What you are asked to do ->
The whole listing, pictures aside, should be reproduced exactly.

++++++

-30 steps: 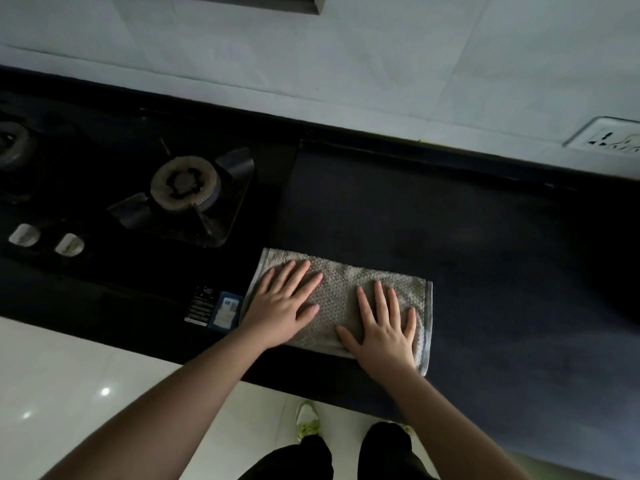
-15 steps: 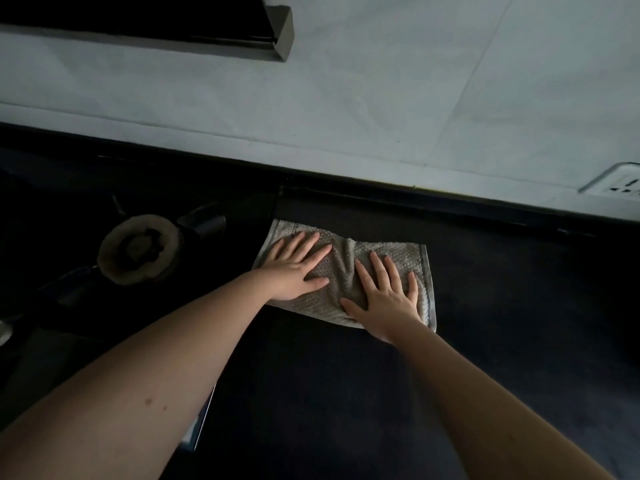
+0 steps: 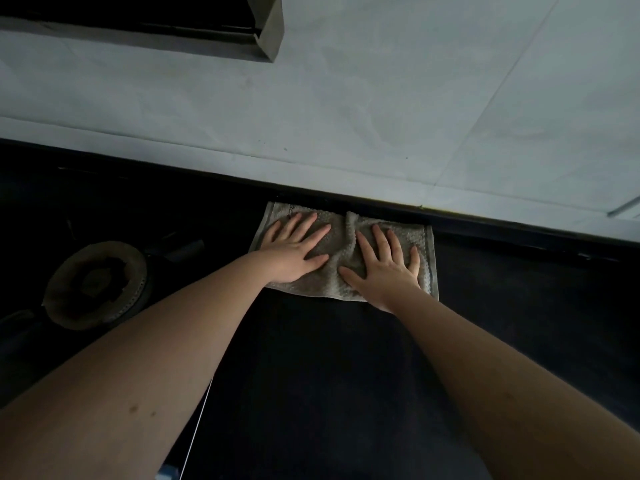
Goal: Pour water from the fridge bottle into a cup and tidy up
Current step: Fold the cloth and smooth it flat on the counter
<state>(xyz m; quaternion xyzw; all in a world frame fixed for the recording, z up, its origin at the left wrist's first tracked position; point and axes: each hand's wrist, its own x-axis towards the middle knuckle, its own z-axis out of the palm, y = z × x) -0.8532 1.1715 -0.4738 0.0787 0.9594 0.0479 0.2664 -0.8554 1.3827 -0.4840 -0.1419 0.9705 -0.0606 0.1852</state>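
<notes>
A grey folded cloth (image 3: 343, 251) lies on the dark countertop (image 3: 329, 375), its far edge against the raised back lip under the wall. My left hand (image 3: 294, 251) presses flat on the cloth's left half, fingers spread. My right hand (image 3: 384, 268) presses flat on its right half, fingers spread too. The cloth is bunched into a ridge between the two hands. Both arms stretch far forward. No bottle or cup is in view.
A gas burner (image 3: 97, 284) of the black hob sits to the left of the cloth. The pale tiled wall (image 3: 346, 116) rises behind the counter. The corner of a range hood (image 3: 263, 32) hangs at the upper left.
Both hands have slid the cloth away from me, from the counter's front edge to its back lip. The cloth has wrinkled between the hands, and the view has moved forward with them.
</notes>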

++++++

Answer section ->
-30 steps: 
-15 steps: 
+0 steps: 
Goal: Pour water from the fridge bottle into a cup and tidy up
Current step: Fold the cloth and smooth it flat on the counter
<state>(xyz m; quaternion xyzw; all in a world frame fixed for the recording, z up, its origin at the left wrist's first tracked position; point and axes: each hand's wrist, its own x-axis towards the middle knuckle, its own z-axis out of the palm, y = z × x) -0.8532 1.1715 -0.4738 0.0787 0.9594 0.0479 0.2664 -0.8554 1.3827 -0.4840 -0.1419 0.9705 -0.0606 0.1852</state>
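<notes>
A grey folded cloth (image 3: 343, 251) lies on the dark countertop (image 3: 329, 375), its far edge against the raised back lip under the wall. My left hand (image 3: 294, 251) presses flat on the cloth's left half, fingers spread. My right hand (image 3: 384, 268) presses flat on its right half, fingers spread too. The cloth is bunched into a ridge between the two hands. Both arms stretch far forward. No bottle or cup is in view.
A gas burner (image 3: 97, 284) of the black hob sits to the left of the cloth. The pale tiled wall (image 3: 346, 116) rises behind the counter. The corner of a range hood (image 3: 263, 32) hangs at the upper left.
Both hands have slid the cloth away from me, from the counter's front edge to its back lip. The cloth has wrinkled between the hands, and the view has moved forward with them.
</notes>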

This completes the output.